Supporters of reform insist this is not an either/or proposition. “There’s no horse race between climate on the one hand and development and poverty on the other,” says Stern. “Sometimes it’s set up that way . . . I think that’s a very serious mistake. If we fail on one we fail on the other.”
Looking ahead
Malpass’s departure has cleared the way for the US to propose a president with the financial markets literacy to study how far the bank can comfortably adjust its business model and formalise its commitment to tackling climate change.
The US Treasury is drawing up a shortlist of potential successors that is expected to include Samantha Power, head of the US Agency for International Development, Rockefeller Foundation president Rajiv Shah and World Trade Organization director-general Ngozi Okonjo-Iweala.
The next major flashpoint is the bank’s spring meetings, to be held in Washington DC in April, where it will be under intense pressure from the US and others to outline more concrete plans for improving its response to climate change.
“There are crunch discussions and decisions coming in the spring meetings,” says Stern.
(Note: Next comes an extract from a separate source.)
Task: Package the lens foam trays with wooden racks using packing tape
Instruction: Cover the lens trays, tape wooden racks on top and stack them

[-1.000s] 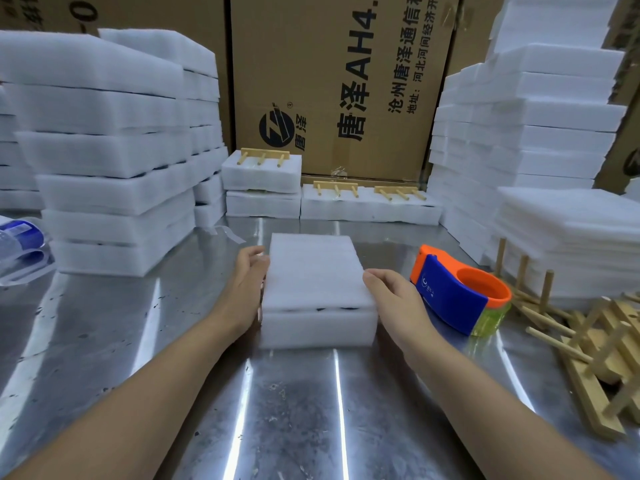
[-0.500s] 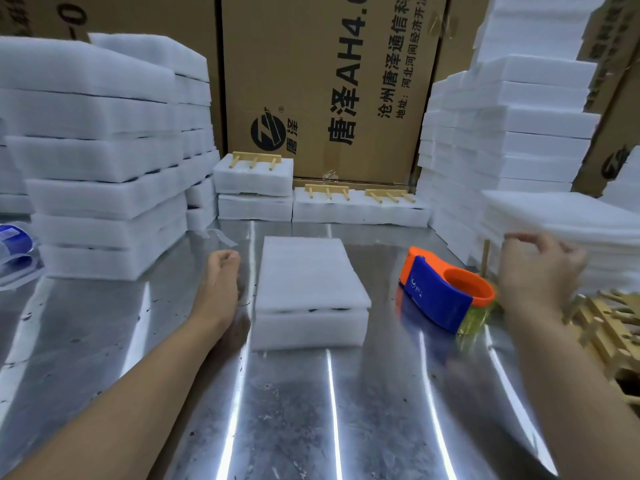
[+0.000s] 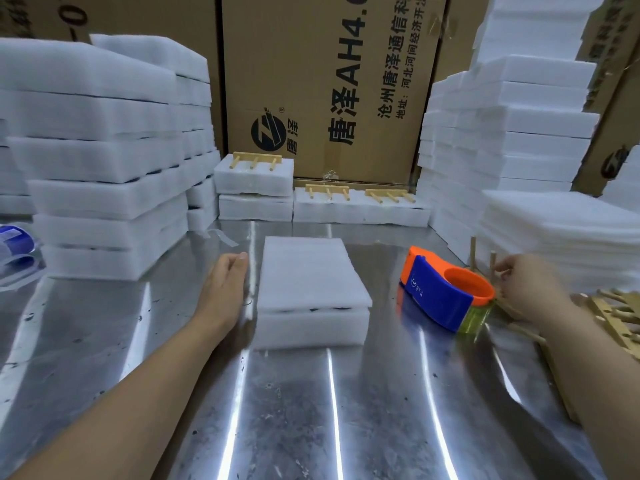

The US has suggested that “easy wins” could be implementing some of the smaller points in the G20-commissioned report, such as slightly lowering the bank’s equity-to-loan ratio and using hybrid capital instruments. Malpass said last week that the bank’s shareholders were already considering proposals to lower the lender’s equity-to-loan ratio by one percentage point, in a move that could free up about $4bn.
Yellen has also urged the World Bank to engage in “stronger” mobilisation of private finance, and some shareholders want the reform effort to include new targets for the institution linked to how much private capital the bank leverages, rather than on how much money it lends.
Another G7 shareholder says more difficult conversations — around how the bank assessed the risk of its lending operations, for example — could now be accelerated.
“Shareholders feel a sense of resolve,” says Persaud, Mottley’s climate adviser. “We want to raise back the ambition that somehow went into retreat.”